Standard Life Assurance, the former freehold owner of London’s main divorce courts, today launched a £7million-plus damages claim against the Topland Group, alleging that Topland hatched an “unlawful conspiracy” to buy the building in 2003.
Standard Life claims that Topland “bribed” LSM Professional – the agents appointed by the Department for Constitutional Affairs to negotiate a lease extension in order to keep the courts at First Avenue House, High Holborn – to keep the epartment’s intentions to stay secret from it, so that it would sell the property for £58m.
It says that on the same date as the sale went through, 1 October 2003, Topland agreed a regeared lease with the department extending it by almost 27 years until September 2038 and immediately increasing the property’s value by £7.7m.
Standard Life is now seeking to recover that £7.7m figure, plus interest.
Ian Gatt QC, opening the case for Standard Life, said that the purchase and regearing of the lease was described by Topland in contemporaneous documents as a “cunning plan”.
However, he continued: “Standard Life claims it was the result of an unlawful conspiracy hatched between Topland and LSM.”
He said that Topland paid a 1% introduction fee of £580,000 in order to meet Andrew Smith, who was acting for LSM on behalf of the department, adding: “Standard Life’s case is that it was a bribe.”

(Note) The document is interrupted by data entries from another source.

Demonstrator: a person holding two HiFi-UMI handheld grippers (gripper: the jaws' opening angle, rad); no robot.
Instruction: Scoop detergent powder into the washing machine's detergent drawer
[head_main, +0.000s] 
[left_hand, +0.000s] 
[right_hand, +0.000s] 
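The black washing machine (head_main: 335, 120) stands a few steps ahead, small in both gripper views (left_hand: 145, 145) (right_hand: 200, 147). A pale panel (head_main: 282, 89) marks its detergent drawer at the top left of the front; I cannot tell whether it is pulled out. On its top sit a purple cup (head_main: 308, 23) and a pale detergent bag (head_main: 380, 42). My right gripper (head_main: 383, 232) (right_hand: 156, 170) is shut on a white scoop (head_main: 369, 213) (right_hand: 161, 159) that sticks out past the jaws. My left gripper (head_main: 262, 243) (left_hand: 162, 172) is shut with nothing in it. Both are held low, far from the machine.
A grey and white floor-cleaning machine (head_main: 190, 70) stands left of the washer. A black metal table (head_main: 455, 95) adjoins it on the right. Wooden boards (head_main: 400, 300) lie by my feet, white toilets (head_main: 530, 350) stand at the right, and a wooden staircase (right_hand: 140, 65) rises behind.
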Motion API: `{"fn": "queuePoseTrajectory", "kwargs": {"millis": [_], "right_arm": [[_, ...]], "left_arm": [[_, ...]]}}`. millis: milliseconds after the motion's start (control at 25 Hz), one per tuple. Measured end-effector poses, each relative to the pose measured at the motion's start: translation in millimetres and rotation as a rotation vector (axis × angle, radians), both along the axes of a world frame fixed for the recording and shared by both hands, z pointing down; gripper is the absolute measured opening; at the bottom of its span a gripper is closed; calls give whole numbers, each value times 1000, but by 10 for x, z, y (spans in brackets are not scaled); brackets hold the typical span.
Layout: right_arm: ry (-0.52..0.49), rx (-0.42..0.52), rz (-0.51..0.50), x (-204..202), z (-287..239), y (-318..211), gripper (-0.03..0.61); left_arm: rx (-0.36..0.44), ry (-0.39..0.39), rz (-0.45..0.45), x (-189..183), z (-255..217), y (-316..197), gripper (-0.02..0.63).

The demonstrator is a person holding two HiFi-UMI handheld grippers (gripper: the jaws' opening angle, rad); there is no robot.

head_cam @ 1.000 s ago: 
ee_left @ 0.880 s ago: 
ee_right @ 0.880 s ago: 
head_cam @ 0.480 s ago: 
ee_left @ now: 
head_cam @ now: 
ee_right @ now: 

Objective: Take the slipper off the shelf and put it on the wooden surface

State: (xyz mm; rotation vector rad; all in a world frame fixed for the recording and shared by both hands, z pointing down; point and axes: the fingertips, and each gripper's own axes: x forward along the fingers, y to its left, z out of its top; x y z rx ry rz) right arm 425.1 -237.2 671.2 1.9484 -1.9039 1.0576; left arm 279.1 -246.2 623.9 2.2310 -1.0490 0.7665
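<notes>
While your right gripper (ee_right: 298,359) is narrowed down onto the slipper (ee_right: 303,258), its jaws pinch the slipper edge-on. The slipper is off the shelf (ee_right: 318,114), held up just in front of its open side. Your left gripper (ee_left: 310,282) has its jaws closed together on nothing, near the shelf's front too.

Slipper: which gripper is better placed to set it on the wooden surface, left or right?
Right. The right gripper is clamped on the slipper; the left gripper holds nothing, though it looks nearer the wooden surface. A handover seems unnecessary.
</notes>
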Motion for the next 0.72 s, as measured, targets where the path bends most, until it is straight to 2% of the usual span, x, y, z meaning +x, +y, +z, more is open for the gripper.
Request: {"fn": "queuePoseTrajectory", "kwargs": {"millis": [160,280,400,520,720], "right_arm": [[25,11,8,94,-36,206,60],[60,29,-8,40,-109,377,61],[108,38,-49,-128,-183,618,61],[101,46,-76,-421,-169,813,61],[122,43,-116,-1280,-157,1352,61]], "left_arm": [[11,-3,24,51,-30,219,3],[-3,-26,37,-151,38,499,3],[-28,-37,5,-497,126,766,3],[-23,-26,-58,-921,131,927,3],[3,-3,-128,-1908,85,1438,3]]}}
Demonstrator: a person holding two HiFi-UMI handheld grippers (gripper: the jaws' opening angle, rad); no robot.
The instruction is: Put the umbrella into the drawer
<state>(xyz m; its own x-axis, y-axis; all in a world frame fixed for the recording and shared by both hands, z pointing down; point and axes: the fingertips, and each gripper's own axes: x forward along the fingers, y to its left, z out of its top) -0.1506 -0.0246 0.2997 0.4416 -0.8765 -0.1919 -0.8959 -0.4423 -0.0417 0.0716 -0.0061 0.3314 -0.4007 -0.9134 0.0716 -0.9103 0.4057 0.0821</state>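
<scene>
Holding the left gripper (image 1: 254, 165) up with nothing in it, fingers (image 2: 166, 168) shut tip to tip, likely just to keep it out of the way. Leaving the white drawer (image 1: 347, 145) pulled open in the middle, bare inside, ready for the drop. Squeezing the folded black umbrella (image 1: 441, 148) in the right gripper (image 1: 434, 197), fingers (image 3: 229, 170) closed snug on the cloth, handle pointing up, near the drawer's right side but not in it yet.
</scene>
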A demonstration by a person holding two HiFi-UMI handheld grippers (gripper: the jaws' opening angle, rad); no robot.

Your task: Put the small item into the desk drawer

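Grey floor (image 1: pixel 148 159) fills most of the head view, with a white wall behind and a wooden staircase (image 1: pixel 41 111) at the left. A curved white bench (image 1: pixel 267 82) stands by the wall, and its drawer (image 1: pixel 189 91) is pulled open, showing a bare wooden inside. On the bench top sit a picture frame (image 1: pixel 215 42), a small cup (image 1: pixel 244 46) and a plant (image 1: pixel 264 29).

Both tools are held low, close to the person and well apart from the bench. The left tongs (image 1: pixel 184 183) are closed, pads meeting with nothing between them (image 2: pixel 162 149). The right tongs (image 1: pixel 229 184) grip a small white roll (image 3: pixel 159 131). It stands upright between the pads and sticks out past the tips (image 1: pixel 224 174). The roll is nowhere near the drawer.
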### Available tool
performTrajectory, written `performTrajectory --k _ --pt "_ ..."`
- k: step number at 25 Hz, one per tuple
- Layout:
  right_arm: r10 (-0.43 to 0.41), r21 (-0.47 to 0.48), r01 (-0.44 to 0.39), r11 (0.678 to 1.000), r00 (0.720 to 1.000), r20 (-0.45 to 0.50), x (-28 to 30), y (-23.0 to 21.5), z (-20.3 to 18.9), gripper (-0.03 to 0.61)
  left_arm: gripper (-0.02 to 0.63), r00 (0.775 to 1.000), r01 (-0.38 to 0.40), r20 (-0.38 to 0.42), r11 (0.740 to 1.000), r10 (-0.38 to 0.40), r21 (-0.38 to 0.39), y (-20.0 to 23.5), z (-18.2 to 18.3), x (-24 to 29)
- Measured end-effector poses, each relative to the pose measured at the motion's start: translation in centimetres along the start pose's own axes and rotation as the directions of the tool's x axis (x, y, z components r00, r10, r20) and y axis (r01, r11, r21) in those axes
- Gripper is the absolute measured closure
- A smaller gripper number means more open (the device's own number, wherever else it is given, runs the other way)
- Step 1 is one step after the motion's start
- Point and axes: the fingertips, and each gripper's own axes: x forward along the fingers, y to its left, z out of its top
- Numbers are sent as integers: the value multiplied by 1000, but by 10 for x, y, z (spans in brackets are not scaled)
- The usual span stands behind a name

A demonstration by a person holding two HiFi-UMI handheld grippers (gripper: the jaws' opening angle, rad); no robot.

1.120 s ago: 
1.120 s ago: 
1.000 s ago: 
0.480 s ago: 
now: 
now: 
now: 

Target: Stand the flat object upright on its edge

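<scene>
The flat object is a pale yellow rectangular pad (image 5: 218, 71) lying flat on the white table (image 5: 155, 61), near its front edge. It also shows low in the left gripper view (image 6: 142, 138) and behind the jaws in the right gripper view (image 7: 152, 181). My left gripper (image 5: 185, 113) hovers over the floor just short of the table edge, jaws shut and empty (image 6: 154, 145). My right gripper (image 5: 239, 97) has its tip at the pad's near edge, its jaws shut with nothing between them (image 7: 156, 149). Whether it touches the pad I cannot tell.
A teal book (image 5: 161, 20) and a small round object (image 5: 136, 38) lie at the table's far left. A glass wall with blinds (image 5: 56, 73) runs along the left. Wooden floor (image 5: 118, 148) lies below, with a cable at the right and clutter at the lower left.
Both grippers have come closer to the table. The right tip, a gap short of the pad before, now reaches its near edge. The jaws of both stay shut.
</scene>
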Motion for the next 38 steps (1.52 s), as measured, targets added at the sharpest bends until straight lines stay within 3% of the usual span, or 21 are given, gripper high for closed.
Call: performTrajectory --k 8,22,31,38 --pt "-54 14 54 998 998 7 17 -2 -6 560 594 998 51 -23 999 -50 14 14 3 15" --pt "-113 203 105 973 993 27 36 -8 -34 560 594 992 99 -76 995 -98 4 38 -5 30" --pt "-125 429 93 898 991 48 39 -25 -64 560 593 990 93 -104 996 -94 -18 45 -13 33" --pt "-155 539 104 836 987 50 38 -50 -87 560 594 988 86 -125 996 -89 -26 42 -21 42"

He added that, on top of the immediate capital profit of £7.7m on the value of the property, the new terms of the lease included an annual rent uplift of 2.5%. He said that, although the initial rent actually went down from £3.835m per year to £3.65m, Topland had purchased the property with the benefit of a £50m loan with a fixed interest rate that costs them only £3.393m per year. As a result, he said that Topland secured a £256,000 rental profit in the first year and now, nine years on, its rental excess is as high as £1.457m and increasing each year.
Standard Life’s claims are wholly denied by Topland, which claims that it was brought in by LSM as a “white knight” in order to rescue the department from being held to ransom by Standard Life as the clock ticked down on the original lease of First Avenue House, which was due to end in March 2012.
The court heard that the Serious Fraud Office had investigated the transaction, but decided not to bring any prosecutions.
Last month, the Secretary of State for Justice reached a settlement with the Topland Group, in an action which was intended to be heard alongside this one.
The Secretary of State had claimed more than £22.8m on from Topland alleging that the transaction had enabled it to push the rent at First Avenue House significantly above market rent, but the case was settled on confidential terms.
LSM is now in liquidation and has played no part in either action.
The trial is scheduled to last until 11 July.